=== Exercise ===
With the images excluded, set down every line of the listing below exactly.

=== Data shown ===
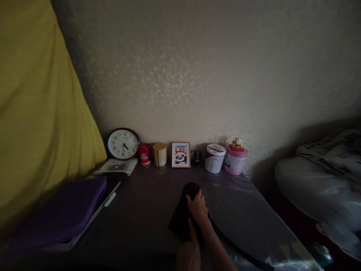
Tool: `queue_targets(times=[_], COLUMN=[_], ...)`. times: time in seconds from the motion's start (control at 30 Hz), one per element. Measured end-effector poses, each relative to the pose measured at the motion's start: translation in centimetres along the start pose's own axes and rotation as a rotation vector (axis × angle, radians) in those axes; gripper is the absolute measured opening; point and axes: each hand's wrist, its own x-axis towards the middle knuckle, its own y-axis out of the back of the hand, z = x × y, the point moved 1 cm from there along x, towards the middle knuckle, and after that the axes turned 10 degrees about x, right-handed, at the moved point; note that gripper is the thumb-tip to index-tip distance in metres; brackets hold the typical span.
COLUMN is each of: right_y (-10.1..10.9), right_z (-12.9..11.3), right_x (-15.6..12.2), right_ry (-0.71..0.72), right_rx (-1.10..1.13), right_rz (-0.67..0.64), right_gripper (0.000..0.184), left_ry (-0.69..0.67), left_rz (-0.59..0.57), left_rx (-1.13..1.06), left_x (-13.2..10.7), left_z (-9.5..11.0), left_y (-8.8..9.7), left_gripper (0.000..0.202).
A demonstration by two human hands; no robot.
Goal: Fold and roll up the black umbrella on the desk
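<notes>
A black cloth item, which looks like a soft bag, is on the dark covered table in front of me. From its right side a long black strap trails toward the near right corner. My right hand grips the upper part, thumb on the left and fingers bent over the fabric. Lower down, my left hand holds the near side, with one finger stretched up along the cloth. Its other fingers are lost in shadow and behind my right wrist.
Along the wall stand a round clock, a red tub, a yellow can, a framed panda picture, and white and pink tubs. A purple case lies left. Plastic-wrapped bundles sit right.
</notes>
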Motion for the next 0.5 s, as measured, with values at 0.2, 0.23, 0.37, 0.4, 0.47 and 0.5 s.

=== Finished task ===
Tool: `queue_targets(times=[_], COLUMN=[_], ...)`. times: time in seconds from the motion's start (control at 30 Hz), one per element. Measured end-effector poses, each relative to the pose measured at the motion's start: translation in centimetres along the start pose's own axes and rotation as a rotation vector (axis × angle, radians) in those axes; gripper is the absolute measured opening; point and axes: each hand's wrist, its own x-axis towards the middle knuckle, its own y-axis out of the back of the hand, z = x × y, the point moved 1 cm from there along x, towards the middle knuckle, and after that the axes turned 10 degrees about x, right-handed, at the moved point; note that gripper is the thumb-tip to index-tip distance in metres; brackets hold the typical span.
COLUMN is each of: right_y (-10.1..10.9), right_z (-12.9..11.3), right_x (-15.6..12.2), right_ry (-0.71..0.72), right_rx (-1.10..1.13), right_rz (-0.67..0.64), right_gripper (0.000..0.184), left_ry (-0.69..0.67), left_rz (-0.59..0.57), left_rx (-1.13..1.06), left_x (-13.2..10.7), left_z (-9.5..11.0), left_y (-8.8..9.7), left_gripper (0.000..0.202).
A demonstration by two human hands; no robot.
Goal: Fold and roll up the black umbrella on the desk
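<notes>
A black cloth item, which looks like a soft bag, is on the dark covered table in front of me. From its right side a long black strap trails toward the near right corner. My right hand grips the upper part, thumb on the left and fingers bent over the fabric. Lower down, my left hand holds the near side, with one finger stretched up along the cloth. Its other fingers are lost in shadow and behind my right wrist.
Along the wall stand a round clock, a red tub, a yellow can, a framed panda picture, and white and pink tubs. A purple case lies left. Plastic-wrapped bundles sit right.
</notes>
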Motion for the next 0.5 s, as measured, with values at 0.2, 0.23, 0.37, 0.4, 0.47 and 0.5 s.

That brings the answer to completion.